<<<<
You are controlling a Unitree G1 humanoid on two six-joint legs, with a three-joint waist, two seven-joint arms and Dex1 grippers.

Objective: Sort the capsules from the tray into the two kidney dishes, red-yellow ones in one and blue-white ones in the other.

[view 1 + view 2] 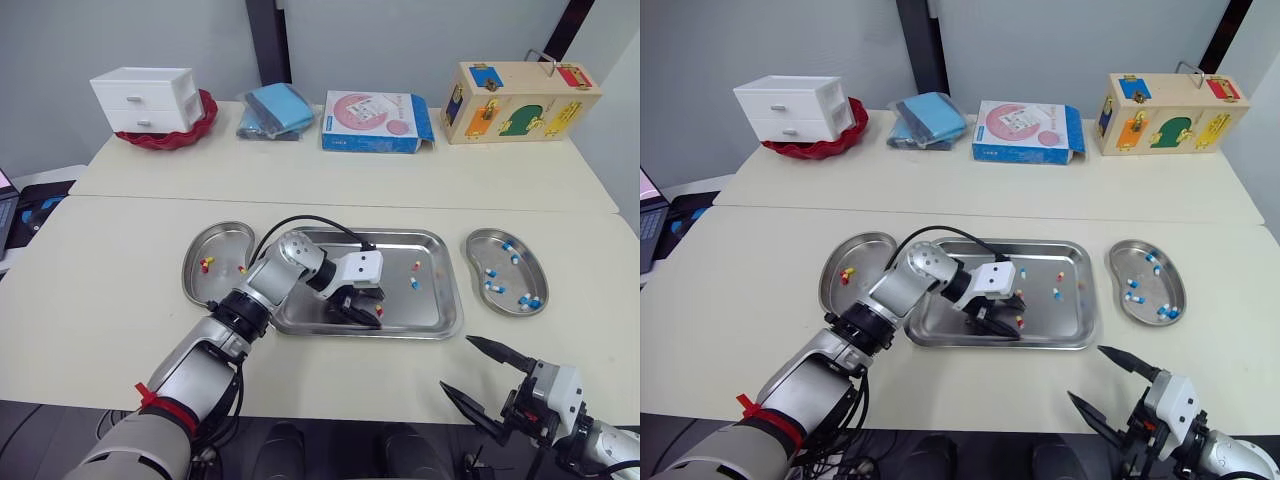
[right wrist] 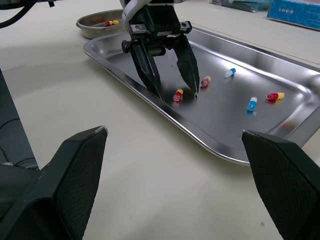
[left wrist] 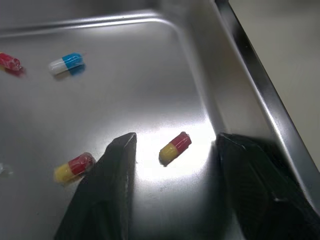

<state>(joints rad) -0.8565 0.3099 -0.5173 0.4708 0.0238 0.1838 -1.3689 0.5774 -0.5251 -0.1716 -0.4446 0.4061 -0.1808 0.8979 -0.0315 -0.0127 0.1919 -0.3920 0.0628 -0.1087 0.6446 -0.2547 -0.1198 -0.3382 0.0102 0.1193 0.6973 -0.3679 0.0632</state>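
Note:
A steel tray (image 1: 400, 305) lies mid-table between two kidney dishes. The left dish (image 1: 215, 262) holds red-yellow capsules (image 1: 206, 265); the right dish (image 1: 505, 270) holds several blue-white ones (image 1: 494, 286). My left gripper (image 3: 176, 137) is open, low inside the tray near its front rim, with its fingers either side of a red-yellow capsule (image 3: 174, 147). Another red-yellow capsule (image 3: 74, 167) and a blue-white one (image 3: 66, 62) lie nearby. My right gripper (image 1: 457, 362) is open and holds nothing, near the table's front right, off the tray.
Along the far side of the table stand a white drawer unit in a red bowl (image 1: 150, 98), blue packets (image 1: 275, 110), a flat carton (image 1: 375, 120) and a wooden lock box (image 1: 520, 100). A laptop (image 1: 10, 215) sits off the left edge.

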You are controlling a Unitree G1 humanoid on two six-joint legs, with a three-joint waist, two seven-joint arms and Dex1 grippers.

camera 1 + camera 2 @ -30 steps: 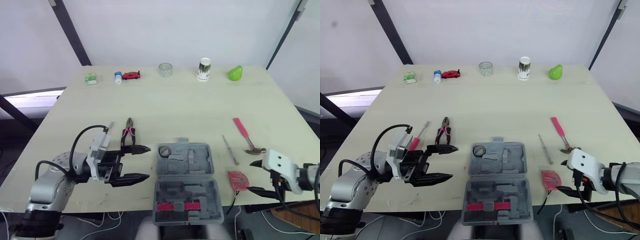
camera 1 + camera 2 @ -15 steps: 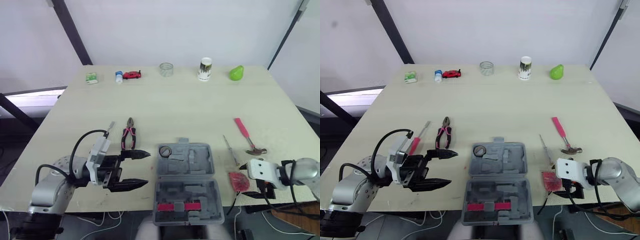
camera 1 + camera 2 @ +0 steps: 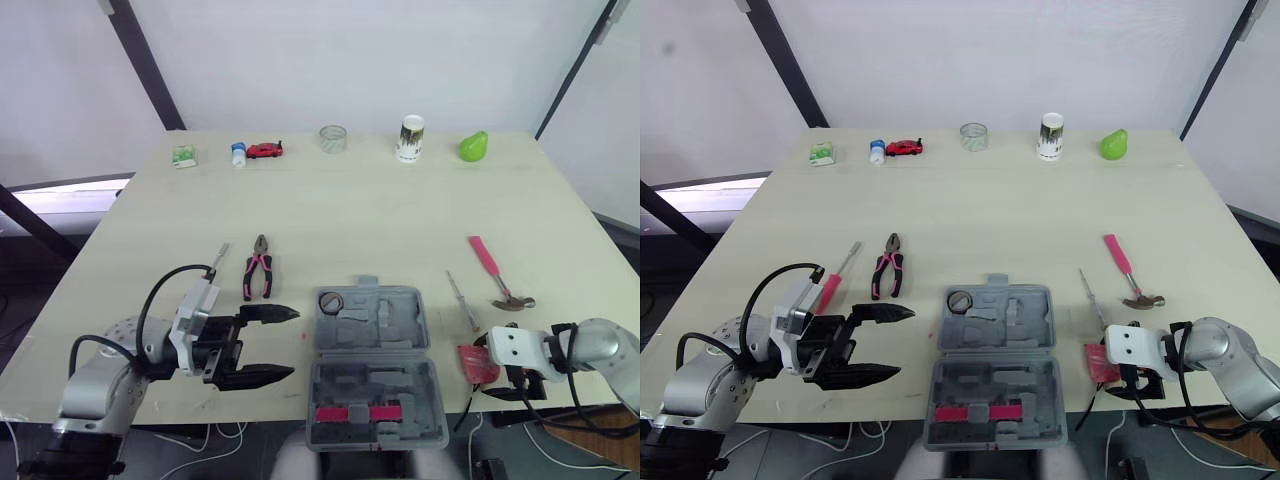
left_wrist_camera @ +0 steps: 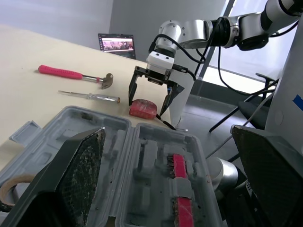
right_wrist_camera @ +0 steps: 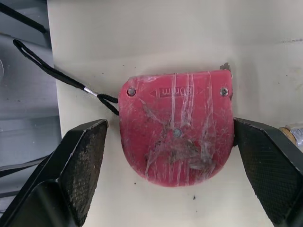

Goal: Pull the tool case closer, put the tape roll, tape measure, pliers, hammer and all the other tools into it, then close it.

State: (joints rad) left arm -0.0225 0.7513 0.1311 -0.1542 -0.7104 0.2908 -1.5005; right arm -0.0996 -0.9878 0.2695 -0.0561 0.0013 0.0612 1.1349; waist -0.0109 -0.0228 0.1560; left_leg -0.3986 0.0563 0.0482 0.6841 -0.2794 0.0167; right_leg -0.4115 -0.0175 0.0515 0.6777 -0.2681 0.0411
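Note:
The grey tool case (image 3: 375,365) lies open at the table's front middle, with the tape roll (image 3: 331,301) in its far left corner. A red tape measure (image 5: 176,137) lies right of the case, near the front edge. My right gripper (image 4: 147,106) is open and straddles it, one finger (image 5: 83,161) on each side, not touching. My left gripper (image 3: 295,343) is open and empty, just left of the case. The pliers (image 3: 256,275) and a pink-handled screwdriver (image 3: 830,285) lie beyond my left gripper. The hammer (image 3: 493,272) and a thin screwdriver (image 3: 462,301) lie right of the case.
Along the far edge stand a green pear (image 3: 471,146), a cup (image 3: 409,138), a glass jar (image 3: 332,138), a red toy car (image 3: 264,150), a small bottle (image 3: 238,153) and a green packet (image 3: 181,157). The tape measure's black cord (image 5: 57,71) hangs over the front edge.
My right gripper has moved left from beside the table's front right corner and now straddles the tape measure. My left gripper has drawn slightly back toward the front edge, still open.

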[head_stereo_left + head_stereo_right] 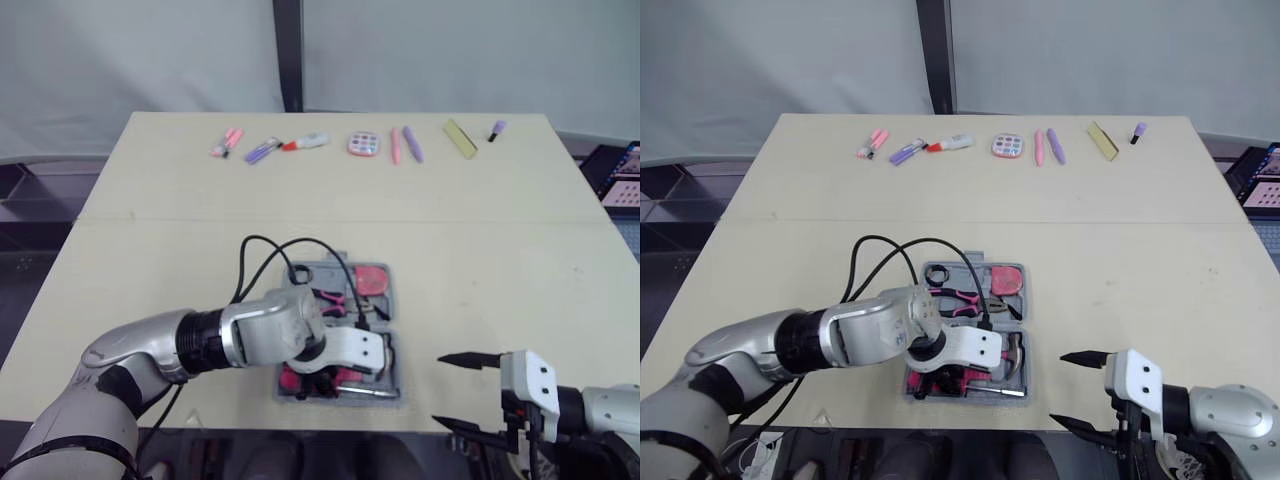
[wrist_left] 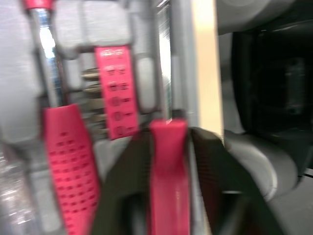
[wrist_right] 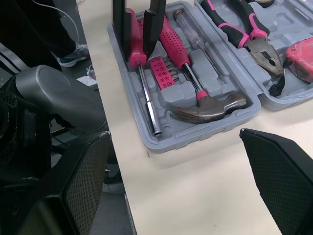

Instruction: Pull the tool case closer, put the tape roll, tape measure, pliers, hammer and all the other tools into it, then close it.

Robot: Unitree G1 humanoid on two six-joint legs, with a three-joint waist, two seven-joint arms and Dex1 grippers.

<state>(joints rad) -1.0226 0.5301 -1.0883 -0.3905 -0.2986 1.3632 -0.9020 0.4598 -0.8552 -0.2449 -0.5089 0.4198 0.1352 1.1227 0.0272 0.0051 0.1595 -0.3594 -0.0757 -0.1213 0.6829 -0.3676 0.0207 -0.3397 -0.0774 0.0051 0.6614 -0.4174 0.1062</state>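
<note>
Grey tool case (image 1: pixel 322 272) lies open on the beige table (image 1: pixel 500 260), near its front edge. It holds the pliers (image 3: pixel 249 34), hammer (image 3: pixel 210 108) and tape measure (image 1: pixel 371 279). Left claw (image 3: pixel 134 49) reaches into the case, its two fingers clamped on a pink-handled screwdriver (image 2: pixel 168 196). Right claw (image 1: pixel 440 390) hangs wide open and empty beside the case, at the table's front edge.

Table (image 1: pixel 500 280): open tool case (image 3: pixel 195 134) near; small items (image 1: pixel 363 144) far edge.
</note>
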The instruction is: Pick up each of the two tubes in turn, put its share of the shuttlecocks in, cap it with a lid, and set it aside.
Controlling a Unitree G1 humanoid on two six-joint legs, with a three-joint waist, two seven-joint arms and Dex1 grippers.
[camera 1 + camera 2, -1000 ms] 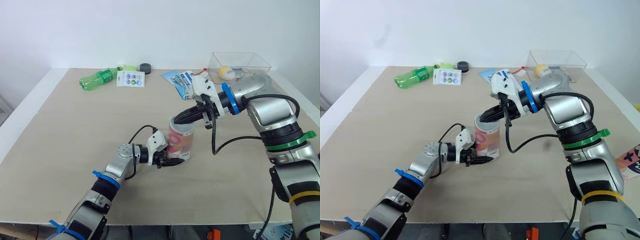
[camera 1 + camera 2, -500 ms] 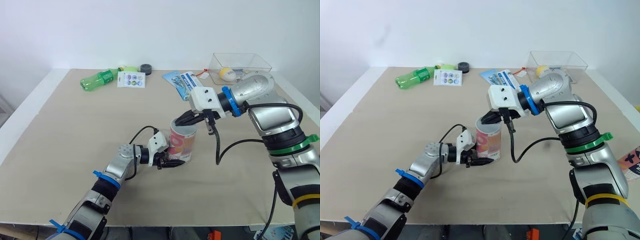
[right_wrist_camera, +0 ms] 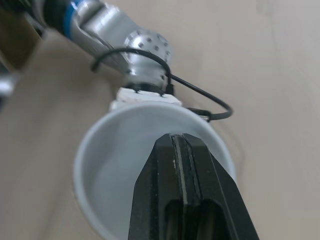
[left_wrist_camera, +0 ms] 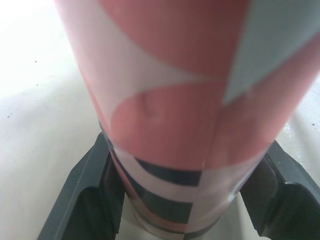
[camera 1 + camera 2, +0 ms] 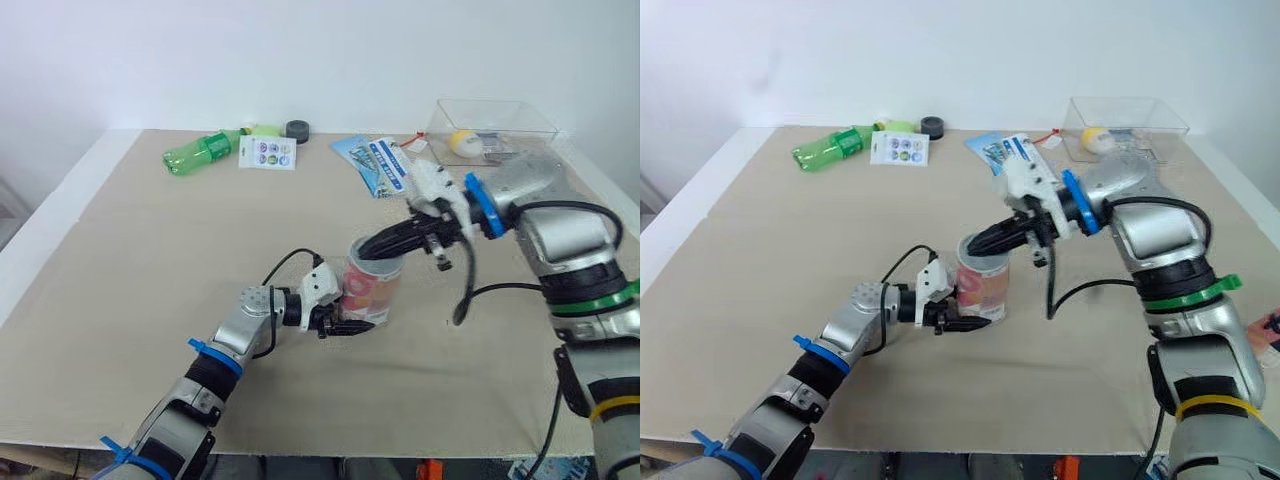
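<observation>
My left gripper (image 5: 350,322) clasped the pink-and-white cardboard tube (image 5: 374,290) low, where I judged its light, crushable wall stiffest; right gripper (image 5: 370,247) pinched empty at its mouth.

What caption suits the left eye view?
Left claw grips an upright pink patterned cardboard tube while the shut right claw hovers at its open mouth.

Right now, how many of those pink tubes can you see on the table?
1. The tube stands upright in the middle, clamped low by the left gripper, with the shut right gripper at its open mouth. A second tube may be out of view.
</observation>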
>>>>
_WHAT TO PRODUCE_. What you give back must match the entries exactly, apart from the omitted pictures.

_WRITTEN RESPONSE_.
You are controlling a Unitree G1 humanoid on two six-joint legs, with a three-joint waist, two seven-joint arms and Dex1 grippers.

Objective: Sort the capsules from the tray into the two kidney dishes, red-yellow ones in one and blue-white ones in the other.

[view 1 + view 2] 
[right wrist] 
[left wrist] 

<state>(joints rad) -0.8565 0.3099 -0.5173 0.4708 0.0238 0.1838 -1.3689 0.5774 -0.5251 -0.1716 -0.4446 0.4061 -0.1808 0.8979 -0.0315 -0.0127 0.1919 -0.3920 0.0628 -0.1087 0.6446 -0.2547 -0.1198 -0.3382 0.0102 0.1193 0.6973 -0.3679 0.0632</state>
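Note:
A steel tray (image 1: 400, 305) lies mid-table between two kidney dishes. The left dish (image 1: 215, 262) holds red-yellow capsules (image 1: 206, 265); the right dish (image 1: 505, 270) holds several blue-white ones (image 1: 494, 286). My left gripper (image 3: 176, 137) is open, low inside the tray near its front rim, with its fingers either side of a red-yellow capsule (image 3: 174, 147). Another red-yellow capsule (image 3: 74, 167) and a blue-white one (image 3: 66, 62) lie nearby. My right gripper (image 1: 457, 362) is open and holds nothing, near the table's front right, off the tray.
Along the far side of the table stand a white drawer unit in a red bowl (image 1: 150, 98), blue packets (image 1: 275, 110), a flat carton (image 1: 375, 120) and a wooden lock box (image 1: 520, 100). A laptop (image 1: 10, 215) sits off the left edge.
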
You are controlling a Unitree G1 humanoid on two six-joint legs, with a three-joint waist, two seven-joint arms and Dex1 grippers.

camera 1 + camera 2 @ -30 steps: 
camera 1 + camera 2 @ -15 steps: 
camera 1 + camera 2 @ +0 steps: 
left_wrist_camera @ +0 steps: 
right_wrist_camera @ +0 steps: 

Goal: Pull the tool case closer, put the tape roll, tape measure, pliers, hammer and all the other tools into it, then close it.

State: (joints rad) left arm -0.0225 0.7513 0.1311 -0.1542 -0.7104 0.2908 -1.5005; right arm -0.0996 -0.9878 0.2695 -0.0561 0.0013 0.0612 1.1349; waist -0.0109 -0.0228 0.1560; left_leg -0.3986 0.0563 0.0482 0.6841 -0.2794 0.0167; right_leg -0.4115 -0.0175 0.0515 0.6777 -0.2681 0.0411
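Note:
The grey tool case (image 3: 375,365) lies open at the table's front middle, with the tape roll (image 3: 331,301) in its far left corner. A red tape measure (image 5: 176,137) lies right of the case, near the front edge. My right gripper (image 4: 147,106) is open and straddles it, one finger (image 5: 83,161) on each side, not touching. My left gripper (image 3: 295,343) is open and empty, just left of the case. The pliers (image 3: 256,275) and a pink-handled screwdriver (image 3: 830,285) lie beyond my left gripper. The hammer (image 3: 493,272) and a thin screwdriver (image 3: 462,301) lie right of the case.
Along the far edge stand a green pear (image 3: 471,146), a cup (image 3: 409,138), a glass jar (image 3: 332,138), a red toy car (image 3: 264,150), a small bottle (image 3: 238,153) and a green packet (image 3: 181,157). The tape measure's black cord (image 5: 57,71) hangs over the front edge.
My right gripper has moved left from beside the table's front right corner and now straddles the tape measure. My left gripper has drawn slightly back toward the front edge, still open.
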
[head_stereo_left + head_stereo_right] 
[wrist_left] 
[wrist_right] 

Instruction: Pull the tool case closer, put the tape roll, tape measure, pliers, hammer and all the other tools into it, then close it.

Robot: Unitree G1 humanoid on two six-joint legs, with a three-joint waist, two seven-joint arms and Dex1 grippers.

<state>(joints rad) -1.0226 0.5301 -1.0883 -0.3905 -0.2986 1.3632 -0.9020 0.4598 -0.8552 -0.2449 -0.5089 0.4198 0.1352 1.1227 0.0272 0.0051 0.1595 -0.3594 -0.0757 -0.1213 0.6829 -0.3676 0.0207 -0.3397 -0.0774 0.0051 0.6614 -0.4174 0.1062</state>
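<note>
Grey tool case (image 1: pixel 322 272) lies open on the beige table (image 1: pixel 500 260), near its front edge. It holds the pliers (image 3: pixel 249 34), hammer (image 3: pixel 210 108) and tape measure (image 1: pixel 371 279). Left claw (image 3: pixel 134 49) reaches into the case, its two fingers clamped on a pink-handled screwdriver (image 2: pixel 168 196). Right claw (image 1: pixel 440 390) hangs wide open and empty beside the case, at the table's front edge.

Table (image 1: pixel 500 280): open tool case (image 3: pixel 195 134) near; small items (image 1: pixel 363 144) far edge.
</note>
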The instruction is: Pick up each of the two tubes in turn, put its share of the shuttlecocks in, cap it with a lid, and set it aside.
Controlling a Unitree G1 humanoid on two six-joint legs, with a three-joint waist, two seven-joint arms and Dex1 grippers.
[camera 1 + camera 2, -1000 ms] 
[camera 1 + camera 2, -500 ms] 
[right_wrist_camera, +0 ms] 
[left_wrist_camera, +0 ms] 
[camera 1 + camera 2, +0 ms] 
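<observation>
My left gripper (image 5: 350,322) clasped the pink-and-white cardboard tube (image 5: 374,290) low, where I judged its light, crushable wall stiffest; right gripper (image 5: 370,247) pinched empty at its mouth.

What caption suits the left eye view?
Left claw grips an upright pink patterned cardboard tube while the shut right claw hovers at its open mouth.

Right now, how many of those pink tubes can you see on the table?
1. The tube stands upright in the middle, clamped low by the left gripper, with the shut right gripper at its open mouth. A second tube may be out of view.
</observation>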

The exercise is finished.